NHS England has announced it will start rolling out the Electronic Prescription Services to prisons from September.

In an update yesterday (August 22), NHSE said the implementation of EPS across detained estate services will begin with two pilot sites next month, with a further five sites to go live in November. 

This will be followed by rollout “on a regional basis” between November 2024 and March 2025. 

The rollout “will allow prescriptions to be transmitted electronically between the prescriber at a detained estate site and the community pharmacy without the need for a physical FP10 prescription form,” said NHSE. 

Community Pharmacy England said these prescriptions “are expected to be relatively rarely seen in pharmacies” with NHS Business Services Authority figures indicating that  around 6,000 are currently issued by prisons every year. 

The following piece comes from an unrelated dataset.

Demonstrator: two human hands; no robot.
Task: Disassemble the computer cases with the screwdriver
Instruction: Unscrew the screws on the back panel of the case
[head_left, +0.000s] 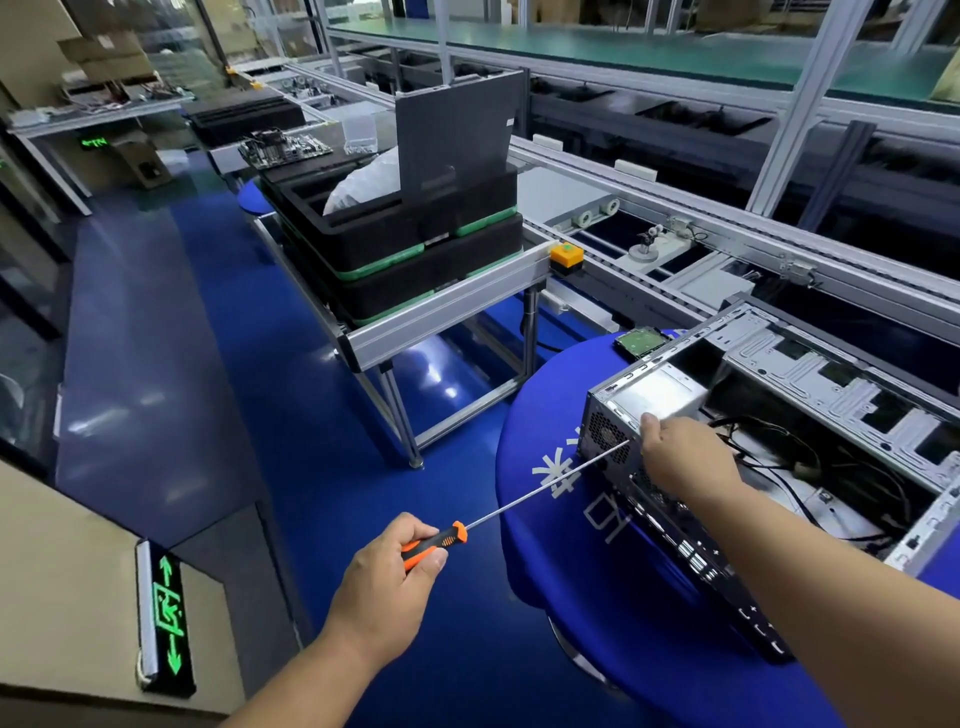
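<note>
An opened computer case (810, 384) lies on its side on a round table with a blue cloth (582, 525), its rear panel facing me. My left hand (384, 577) grips the orange-and-black handle of a long screwdriver (436, 543); the thin shaft reaches up-right and its tip meets the case's rear panel by the fan grille (605, 434). My right hand (680, 457) grips the top rear corner of the case, fingers curled over the edge beside the silver power supply (660, 392). Loose black cables (779, 457) lie inside.
A hard drive (641, 343) lies on the cloth behind the case. To the left stands an aluminium rack with stacked black trays (415, 244) and an upright dark panel (457, 135). A conveyor line (675, 228) runs behind. Blue floor lies between rack and table.
</note>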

However, “the availability of EPS may influence future use of that route to supply medicines to people being discharged from prisons,” said the negotiator, adding that “tens of thousands of people are released from prison each year”.

CPE said: “Most people will be released from prison with a supply of their current medications, so they may not need to collect their EPS prescription immediately upon release.

“They are also likely to collect their prescription from a pharmacy far from the prison, as many people are detained a long distance from their homes." 

The organisation said that owing to this “uncertainty of where individuals will live after release,” the prescriptions could be non-nominated EPS prescriptions that must be retrieved from the NHS spine.